Segment Open
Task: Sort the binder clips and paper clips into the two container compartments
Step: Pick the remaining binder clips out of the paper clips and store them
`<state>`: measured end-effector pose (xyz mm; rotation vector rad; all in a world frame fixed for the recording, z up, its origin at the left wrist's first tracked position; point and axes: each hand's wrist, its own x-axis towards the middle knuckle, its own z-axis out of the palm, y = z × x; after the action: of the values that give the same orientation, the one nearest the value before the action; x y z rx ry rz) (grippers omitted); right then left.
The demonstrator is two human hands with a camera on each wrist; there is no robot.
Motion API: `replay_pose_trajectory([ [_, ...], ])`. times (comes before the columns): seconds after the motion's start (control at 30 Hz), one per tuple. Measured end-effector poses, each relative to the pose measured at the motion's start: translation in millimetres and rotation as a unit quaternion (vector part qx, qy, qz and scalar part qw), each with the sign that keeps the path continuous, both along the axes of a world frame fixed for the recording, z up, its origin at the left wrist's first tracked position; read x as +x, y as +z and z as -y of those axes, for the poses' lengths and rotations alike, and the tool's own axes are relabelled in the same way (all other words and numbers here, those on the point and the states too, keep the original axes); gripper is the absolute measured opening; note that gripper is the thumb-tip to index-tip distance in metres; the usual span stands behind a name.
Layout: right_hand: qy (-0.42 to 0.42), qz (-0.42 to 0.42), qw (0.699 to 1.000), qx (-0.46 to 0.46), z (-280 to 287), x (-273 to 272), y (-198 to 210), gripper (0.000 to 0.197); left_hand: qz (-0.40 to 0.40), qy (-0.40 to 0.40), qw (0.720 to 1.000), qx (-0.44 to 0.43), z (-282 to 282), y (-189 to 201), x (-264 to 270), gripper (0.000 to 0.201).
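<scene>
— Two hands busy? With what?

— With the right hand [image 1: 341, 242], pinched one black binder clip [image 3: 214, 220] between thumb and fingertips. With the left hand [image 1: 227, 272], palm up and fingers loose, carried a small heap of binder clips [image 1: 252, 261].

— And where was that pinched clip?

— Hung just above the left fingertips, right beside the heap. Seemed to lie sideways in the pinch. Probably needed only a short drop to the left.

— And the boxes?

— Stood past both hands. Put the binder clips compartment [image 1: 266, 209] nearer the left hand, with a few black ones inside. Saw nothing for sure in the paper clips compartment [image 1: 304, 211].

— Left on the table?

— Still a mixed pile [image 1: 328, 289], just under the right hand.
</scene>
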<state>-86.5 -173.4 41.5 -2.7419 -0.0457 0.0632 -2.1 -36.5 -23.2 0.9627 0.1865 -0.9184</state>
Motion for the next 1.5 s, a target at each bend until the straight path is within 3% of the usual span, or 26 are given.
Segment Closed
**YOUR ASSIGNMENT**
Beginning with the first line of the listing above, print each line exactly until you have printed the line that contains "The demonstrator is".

**YOUR SOLUTION**
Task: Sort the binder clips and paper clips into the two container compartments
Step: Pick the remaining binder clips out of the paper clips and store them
`<state>`: measured end-effector pose (xyz mm; rotation vector rad; all in a world frame fixed for the recording, z up, its origin at the left wrist's first tracked position; point and axes: each hand's wrist, its own x-axis towards the middle knuckle, its own z-axis out of the palm, y = z × x; after the action: of the values that give the same orientation, the one nearest the value before the action; x y z rx ry rz) (grippers omitted); right then left.
The demonstrator is two human hands with a camera on each wrist; there is no robot.

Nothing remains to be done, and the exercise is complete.